Monday, January 20, 2014

Fixing Bootable USB disks in Windows 7

A couple of months back in my post on installing Cacti I mentioned that I first ran into trouble copying the image to a flash drive.   At the time I quickly moved on to another flash drive and continued to install Ubuntu. The problem flash drive got dropped back in the box with other flash drives to be fixed another day.  Well, that day came.  I needed to install a fresh copy of Windows 7, I grabbed the flash drive, started up the Window 7 USB DVD Download Tool and proceeded to copy the image to the flash drive.  Not so fast, I ran into problems copy Windows just like I did copy Linux.  Luckily, this time I wasn't under such a time crunch so I had a minute to fix the problem rather than just grabbing another drive.

A quick Google of the "Unable to copy files" error message turned up Julio Franco's post over a TechSpot. His instructions were spot on.  I just have this bit of insight to add.  He mentions at the end that you need to be careful in selecting disks.  Yes, you definitely need to be careful in selecting disks or you'll be in serious trouble when you get finished.

A quick way to make sure you get the right disk.  Unplug your flash drive, do the "list disk" command, then plug your flash drive back in, and do the "list disk" command again.  You should notice an extra disk show up between the first time you typed the command and the second time.  That disk is your flash drive.


Friday, January 10, 2014

Server 2012 Activation Error 0x8007007B


I recently noticed that I had one server that refused to activate.  There were several of these begging for activation before I got Key Management Server (KMS) up and running and I thought they had all activated. Apparently, I overlooked one.  I logged into a rarely used box and there it was, requesting activation.  Ok, simple enough, I didn't know why it hadn't activated on it's on, but that was ok, I'd click the box to activate it.  Not so fast, I clicked the box, waited for it to finish and then I got hit with a "0x8007007B Windows couldn't be activated" error message like this one.


How friendly, at least it had an error code.  So I started my search of what causes this error.  I investigated some of the causes others had posted and didn't have any luck.  Then I found this Microsoft knowledge base article.  Method #3 is what pointed me in the right direction.  I tried the mention command

nslookup -type=all _vlmcs._tcp>kms.txt

and got this "Non-existent domain" error message.

Non-existent domain

I don't think that's supposed to happen.  I try this command on another server and it generates a nice pretty txt file similar to what's shown in the kb article.  This means we've uncovered another sympton.  Time to do some more digging and to figure out what can cause this error.

It turns out what was happening is that the DNS suffix (the part after the host name) wasn't getting added correctly to DNS queries.  What this means is when it tries to lookup these records that it is failing because it doesn't know the domain name, hence the "Non-existent domain".
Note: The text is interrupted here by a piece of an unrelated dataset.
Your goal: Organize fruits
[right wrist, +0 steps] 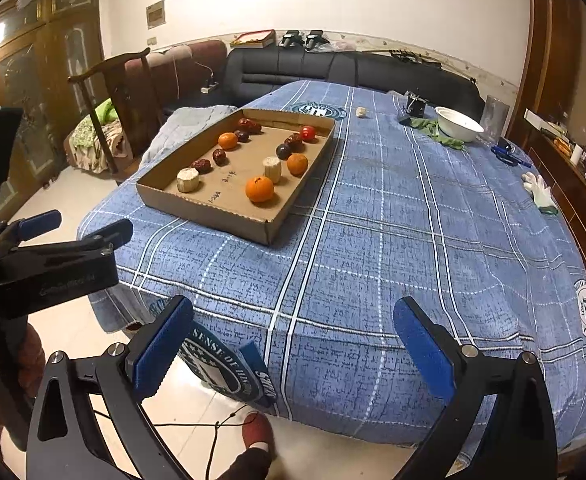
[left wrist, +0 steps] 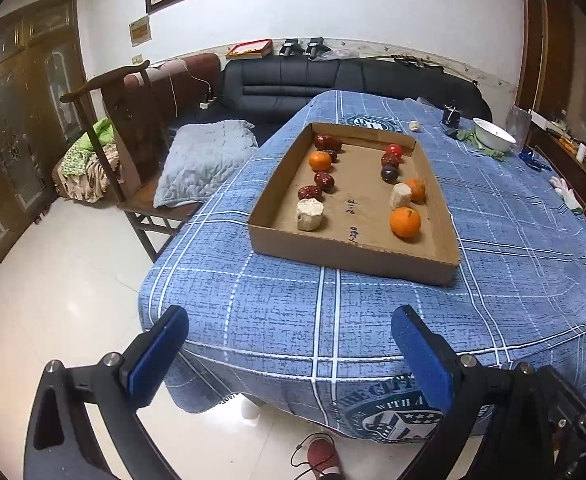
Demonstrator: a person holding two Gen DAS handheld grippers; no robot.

Here's an article that I found about DNS suffixes.  It mentions this handy powershell command to check your settings.
Get-DnsClientGlobalSetting
Here's what my settings looked like.

Get-DnsClientGlobalSetting

This might be part of my problem.  Off to the network adapter configuration we go.  I check the DNS settings and the DNS suffix for the connection appears to be correct.  For whatever reason the server is just refusing to use it.   Luckily, there's a handy "Append these DNS suffixes" section right above that. I added the correct DNS suffix right there. It now looks similar to this screen.

DNS Settings

After click OK half a dozen times I was ready to try to activate Windows again. Success.... It worked that time.